A veteran of The Daily Show, John Oliver put a different spin on a familiar format for Last Week Tonight. While the bones of the show are “guy at desk making both jokes and serious points about the news,” Oliver and company tackle it by examining one story or issue in depth. So scathing have been some of the show’s critiques that the media has noted “The John Oliver Effect,” a phenomenon where real-world changes occur after the show casts a light on a problem (such as bit on the underfunded New Orleans Public Defense Office that resulted in thousands of dollars in donations from viewers).

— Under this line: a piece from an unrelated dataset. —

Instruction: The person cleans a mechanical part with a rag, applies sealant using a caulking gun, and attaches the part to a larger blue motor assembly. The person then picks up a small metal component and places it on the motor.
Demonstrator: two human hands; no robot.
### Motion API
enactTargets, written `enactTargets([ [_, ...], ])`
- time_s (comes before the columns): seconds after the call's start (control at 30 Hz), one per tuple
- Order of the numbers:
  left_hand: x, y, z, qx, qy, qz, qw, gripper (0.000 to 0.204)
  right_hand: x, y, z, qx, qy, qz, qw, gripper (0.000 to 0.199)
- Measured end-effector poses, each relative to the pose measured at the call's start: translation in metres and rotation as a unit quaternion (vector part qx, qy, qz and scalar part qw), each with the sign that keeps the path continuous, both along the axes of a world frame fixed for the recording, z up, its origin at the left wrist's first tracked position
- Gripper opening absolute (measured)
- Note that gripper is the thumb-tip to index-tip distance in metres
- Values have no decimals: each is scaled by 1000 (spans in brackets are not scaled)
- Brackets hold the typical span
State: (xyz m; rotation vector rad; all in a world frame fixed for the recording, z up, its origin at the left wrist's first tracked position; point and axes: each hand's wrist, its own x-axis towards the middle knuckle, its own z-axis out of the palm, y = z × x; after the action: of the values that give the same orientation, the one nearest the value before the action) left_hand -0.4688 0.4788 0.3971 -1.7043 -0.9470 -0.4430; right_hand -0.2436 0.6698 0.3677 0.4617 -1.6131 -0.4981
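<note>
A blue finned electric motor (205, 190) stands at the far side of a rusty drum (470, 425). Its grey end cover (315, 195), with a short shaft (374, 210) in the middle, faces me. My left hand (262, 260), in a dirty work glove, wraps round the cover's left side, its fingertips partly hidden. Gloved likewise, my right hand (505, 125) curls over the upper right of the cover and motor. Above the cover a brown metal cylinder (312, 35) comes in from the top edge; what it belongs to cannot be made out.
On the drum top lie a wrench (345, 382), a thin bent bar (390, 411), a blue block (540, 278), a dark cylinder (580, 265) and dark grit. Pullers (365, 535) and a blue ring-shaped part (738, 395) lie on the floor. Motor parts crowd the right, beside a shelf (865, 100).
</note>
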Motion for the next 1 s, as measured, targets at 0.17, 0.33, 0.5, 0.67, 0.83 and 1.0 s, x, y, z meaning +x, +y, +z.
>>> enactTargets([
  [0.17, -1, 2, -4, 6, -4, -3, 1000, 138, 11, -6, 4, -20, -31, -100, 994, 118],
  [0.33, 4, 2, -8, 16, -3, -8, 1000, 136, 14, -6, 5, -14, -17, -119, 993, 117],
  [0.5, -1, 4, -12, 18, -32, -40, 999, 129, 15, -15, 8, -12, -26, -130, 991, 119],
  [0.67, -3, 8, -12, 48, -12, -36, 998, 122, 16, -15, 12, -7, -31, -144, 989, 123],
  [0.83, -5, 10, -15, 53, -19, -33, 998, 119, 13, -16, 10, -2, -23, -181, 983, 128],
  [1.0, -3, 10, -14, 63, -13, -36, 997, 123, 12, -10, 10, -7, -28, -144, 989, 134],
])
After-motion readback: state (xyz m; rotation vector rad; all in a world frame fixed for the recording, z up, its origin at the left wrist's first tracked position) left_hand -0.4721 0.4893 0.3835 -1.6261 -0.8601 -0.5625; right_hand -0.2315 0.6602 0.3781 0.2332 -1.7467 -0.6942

18. Sesame Street (1969-present)

For decades, Sesame Street ran on PBS. Since 2016, it’s been brought to you by the letters H,B, and O (new episodes run later on PBS). A landmark of educational programming, with more than 1000 research studies that demonstrate its impact on early childhood educational development, Sesame Street remains one of the basic arguments for the very existence of television. HBO’s involvement ensured the show’s survival amid an uncertain climate for public television. To date, the show has won an astounding 205 Emmys.

19. Succession (2018-present)

Succession trailer (Uploaded to YouTube by HBO)

One of the current powerhouses of the network, Succession has become firmly ensconced as a media obsession/water cooler show (maybe we need an updated phrase for that). The show deftly combines drama and satirical dark comedy in its depiction of the power struggles inside a family-owned media company. No spoilers here, but you should know that new episodes will begin in spring of 2023

20. Euphoria (2019-present)

Euphoria trailer (Uploaded to YouTube by Rotten Tomatoes TV)

A blistering teen drama, Euphoria established itself as the second most-watched show in the network’s history (behind only Game of Thrones). Acclaimed for its frank depiction of teen sexuality and drug abuse, Euphoria made stars of previously unknown cast members (like Sydney Sweeney and Hunter Schafer) and lifted lead actress Zendaya to new heights. Zendaya’s performance as recovering addict Rue has netted her two Emmys for Outstanding Lead Actress (her first win in 2020 made her the youngest actress to ever win that award). Though the show has drawn criticism for its unflinching portrayals of a number of issues, it has weathered that storm via a devoted fanbase. It’s one of the jewels of today’s HBO.